Le Monde consacrait dernièrement son éditorial au mur de la dette américaine. La maîtrise des dépenses publiques et la résorption d’une dette de 14 400 milliards de dollars qui a franchi le seuil symbolique de 100 % du PIB tend à devenir le sujet central de la campagne électorale américaine de 2012. La France est proportionnellement mieux lotie. Passées toutefois les élections présidentielles et législatives, le nouvel chef de l’Etat trouvera en bonne position sur son bureau le dossier de la dette publique de 1600 Mds €.
Outre-Atlantique le débat autour de la dette a de quoi laisser perplexe un français. Les républicains prônent la réduction massive de 4 400 milliards de dollars en dix ans des dépenses sociales quand Barack Obama met la barre de l’effort à hauteur de 4 000 milliards de dollars en douze ans avec des priorités et une méthode très différentes préservant notamment les programmes de sécurité sociale.
En France, à défaut de pouvoir renvoyer la question aux calendes grecques, le gouvernement s’engage à revenir à la limite de 3% de déficit public en 2013 et ce, quelle que soit la conjoncture économique. Autant dire que l’héritage du prochain président de la république sera particulièrement lourd sans qu’il lui soit possible de faire jouer un droit d’inventaire.
La consolidation des finances publiques n’est pas une option c’est un impératif. Selon le programme de stabilité pour 2011-2014 qui doit être examiné au Parlement français puis par la Commission et les ministres européens des Finances, la dette publique continuerait de progresser pour atteindre 84,6% du PIB en 2011 et 86,0% en 2012 avant de refluer à 85,6% en 2013 et 84,1% en 2014, soit un niveau très éloigné de la barre des 60% fixée par le Pacte européen.
Les finances publiques françaises traversent une crise historique qu’un seul retour de la croissance ne suffira pas à résoudre. Loin d’être un simple problème conjoncturel, la dette publique est structurelle avec un déficit de l’ordre de 6 points de PIB. Le risque majeur c’est évidemment un relèvement des taux d’intérêt qui ferait grossir mécaniquement la dette dans un redoutable effet boule de neige.

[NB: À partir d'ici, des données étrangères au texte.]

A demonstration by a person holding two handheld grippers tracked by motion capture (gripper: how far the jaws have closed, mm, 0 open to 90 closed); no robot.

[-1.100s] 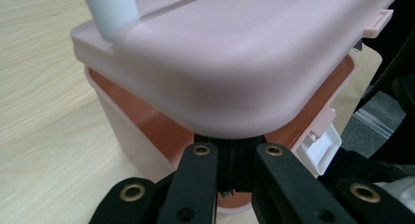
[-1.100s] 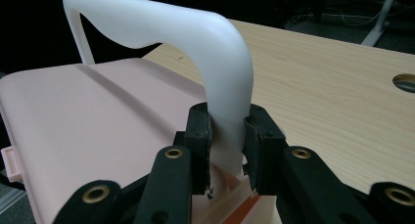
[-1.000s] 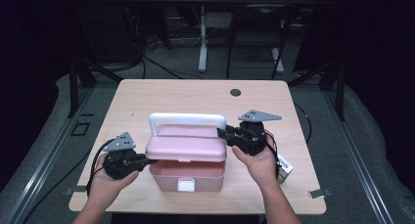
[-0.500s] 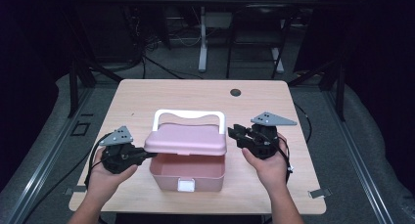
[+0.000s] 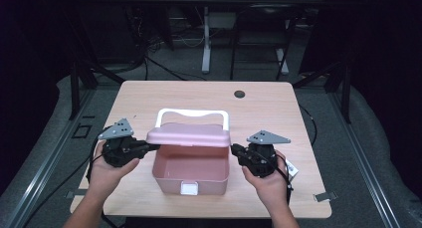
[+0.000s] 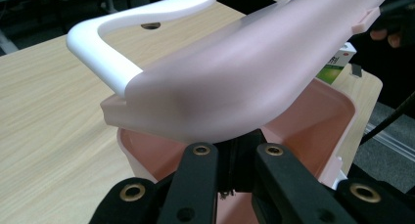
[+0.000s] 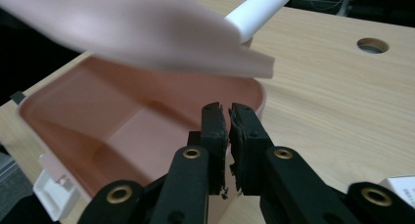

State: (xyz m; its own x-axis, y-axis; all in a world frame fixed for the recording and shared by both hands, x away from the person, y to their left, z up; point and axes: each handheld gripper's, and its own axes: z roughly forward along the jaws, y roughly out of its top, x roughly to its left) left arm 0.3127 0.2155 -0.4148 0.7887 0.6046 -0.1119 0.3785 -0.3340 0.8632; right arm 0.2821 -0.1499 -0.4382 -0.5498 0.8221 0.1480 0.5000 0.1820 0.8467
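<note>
Start at your left gripper (image 5: 149, 147): its 2 jaws are pinched together on the left edge of the pink lid (image 5: 189, 134), and in the left gripper view the lid's underside (image 6: 235, 82) sits right on top of them. That grip alone carries the lid, so keep the pinch firm and the wrist level; if the wrist rolls, the thin edge could slide out.

The lid hangs tilted above the open pink box (image 5: 191, 171), which stands at the middle of the table (image 5: 149, 98) near your edge, its white latch (image 5: 189, 189) facing you. The white handle (image 5: 192, 113) rises along the lid's far side. Lift the lid further back in 1 smooth arc so its rim clears the box wall.

Your right gripper (image 5: 234, 149) sits just beside the lid's right corner. Its jaws have just been closing and are nearly together with nothing between them (image 7: 229, 119), as the right gripper view shows. Hold it clear of the lid's swing, or rest it against the box wall to stop the box shifting.
</note>
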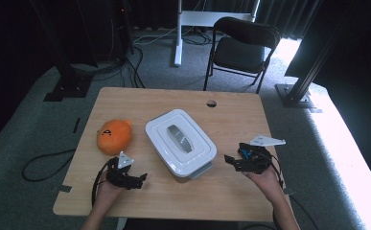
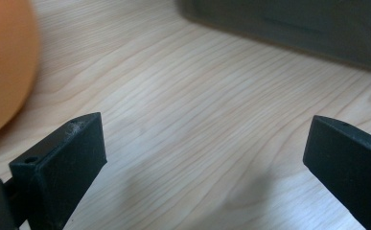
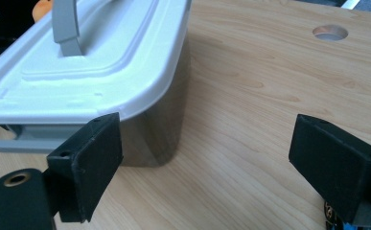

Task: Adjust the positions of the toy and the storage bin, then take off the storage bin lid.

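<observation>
1. Orange plush toy [image 1: 114,136]: lies on the wooden counter [image 1: 231,115], beyond and slightly outboard of the left gripper [image 1: 136,179]. In the left gripper view it shows as a blurred orange mass [image 2: 3,67] at the left edge, just beyond the near finger and clear of it.

2. Left gripper: held in the person's left hand [image 1: 107,188] low over the counter near its front edge. Its fingers [image 2: 70,158] stand wide apart with nothing between them but bare wood. They point toward the lower side of the container, which appears as a dark wall [image 2: 293,28] ahead of them, near but apart.

3. White lidded storage container [image 1: 180,142]: stands on the counter between the two grippers, set at an angle. The lid is on. A grey handle [image 1: 179,138] lies along the lid's centre, and a grey latch [image 1: 201,170] shows at the end nearest the person.

4. Right gripper [image 1: 232,161]: held in the person's right hand [image 1: 264,178] at the container's right side, pointing toward it. Its fingers [image 3: 94,158] are spread wide and hold nothing. In the right gripper view the container's corner [image 3: 125,81] sits just beyond the left-hand finger; contact cannot be confirmed. The other finger is over bare wood.

5. Cable hole [image 1: 211,103]: in the counter's far edge, well beyond both grippers.

6. Black folding chair [image 1: 243,48]: on the carpet past the counter.
</observation>
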Available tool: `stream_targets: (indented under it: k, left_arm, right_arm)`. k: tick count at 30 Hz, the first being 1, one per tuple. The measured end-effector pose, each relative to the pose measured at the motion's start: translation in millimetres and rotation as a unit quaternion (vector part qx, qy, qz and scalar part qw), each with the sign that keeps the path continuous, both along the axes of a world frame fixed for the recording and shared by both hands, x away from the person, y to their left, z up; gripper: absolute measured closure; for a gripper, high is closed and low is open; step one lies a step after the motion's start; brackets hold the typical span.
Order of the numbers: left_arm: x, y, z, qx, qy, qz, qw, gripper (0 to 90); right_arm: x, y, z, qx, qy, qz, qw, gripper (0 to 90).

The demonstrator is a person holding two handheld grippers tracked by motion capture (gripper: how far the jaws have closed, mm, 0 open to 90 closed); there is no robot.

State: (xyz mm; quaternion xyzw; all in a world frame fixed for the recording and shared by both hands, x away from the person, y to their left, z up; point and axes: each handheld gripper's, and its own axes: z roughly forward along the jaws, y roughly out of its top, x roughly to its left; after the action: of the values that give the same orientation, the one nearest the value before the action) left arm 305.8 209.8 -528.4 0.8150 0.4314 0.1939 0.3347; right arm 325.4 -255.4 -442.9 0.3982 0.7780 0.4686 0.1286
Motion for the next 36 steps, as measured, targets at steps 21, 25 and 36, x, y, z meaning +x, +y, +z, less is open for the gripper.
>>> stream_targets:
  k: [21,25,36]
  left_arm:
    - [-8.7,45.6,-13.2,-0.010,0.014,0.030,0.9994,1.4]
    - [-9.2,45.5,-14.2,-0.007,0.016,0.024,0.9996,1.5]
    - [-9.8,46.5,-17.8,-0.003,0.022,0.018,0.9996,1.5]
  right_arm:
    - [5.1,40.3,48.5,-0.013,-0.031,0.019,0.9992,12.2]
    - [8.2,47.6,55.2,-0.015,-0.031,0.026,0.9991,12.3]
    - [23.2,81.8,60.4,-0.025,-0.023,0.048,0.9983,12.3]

Les élections de 2012 constituent à cet égard un véritable piège pour le camp qui les remportera. Il serait illusoire de penser que les français pourront échapper au remède de cheval que se sont vus infliger ses voisins européens, Grande-Bretagne en tête. Comme l’avait dit Hilary Clinton lors de la campagne de Barack Obama, “on fait la campagne en vers mais on gouverne en prose“.
Le problème n’est pas tant le niveau de la dépense publique particulièrement élevé dans l’hexagone mais son affectation à des dépenses superficielles d’embellissement et de confort (ronds-points, salle des fêtes, éclairage public…) au détriment d’investissements d’avenir (recherche, universités…). Le résultat est accablant. Un tiercé perdant constitué de dépenses sociales, d’un taux chômage et d’un déficit tous les trois très élevés.
A cette aune la réforme des collectivités locales menée par Nicolas Sarkozy constitue une réforme de surface qui ne s’attaque pas au financement des collectivités et à leur responsabilisation au regard des dotations reçues de l’Etat.
Georges Tron secrétaire d’Etat à la Fonction Publique soulignait dernièrement l’augmentation de 70 % de la masse salariale dans les collectivités. “De 1998 à 2008, les collectivités territoriales ont recruté 440 000 agents dont 120 000 seulement liés aux transferts de compétences. Il y a eu une envolée totale des emplois dans les collectivités locales”.
Pour autant, le point d‘achoppement entre la droite et la gauche pourrait porter à court terme sur la restructuration de la dette. En clair faire assumer une partie de l’ardoise par les banques. On notera à cet égard l’opposition très ferme de Christine Lagarde à une restructuration des dettes publiques grecque, irlandaise et portugaise. “Ça serait catastrophique parce que ça veut dire que ces pays seraient dans la plus grande difficulté pour revenir sur les marchés financiers” avance la ministre des finances.
Une solution de bon sens pourrait consister comme l’a proposé Jacques Attali et quelques autres à transférer l’essentiel de la dette des Etats vers l’Union Européenne dont les finances sont saines. Ce tour de passe-passe pourrait se réaliser via l’émission d’obligations européennes, les euro-bonds. Le principal reproche formulé à l’encontre de cette piste intellectuellement satisfaisante est qu’elle conduirait à un approfondissement de la construction européenne, ce dont peut d’Etats veulent aujourd’hui.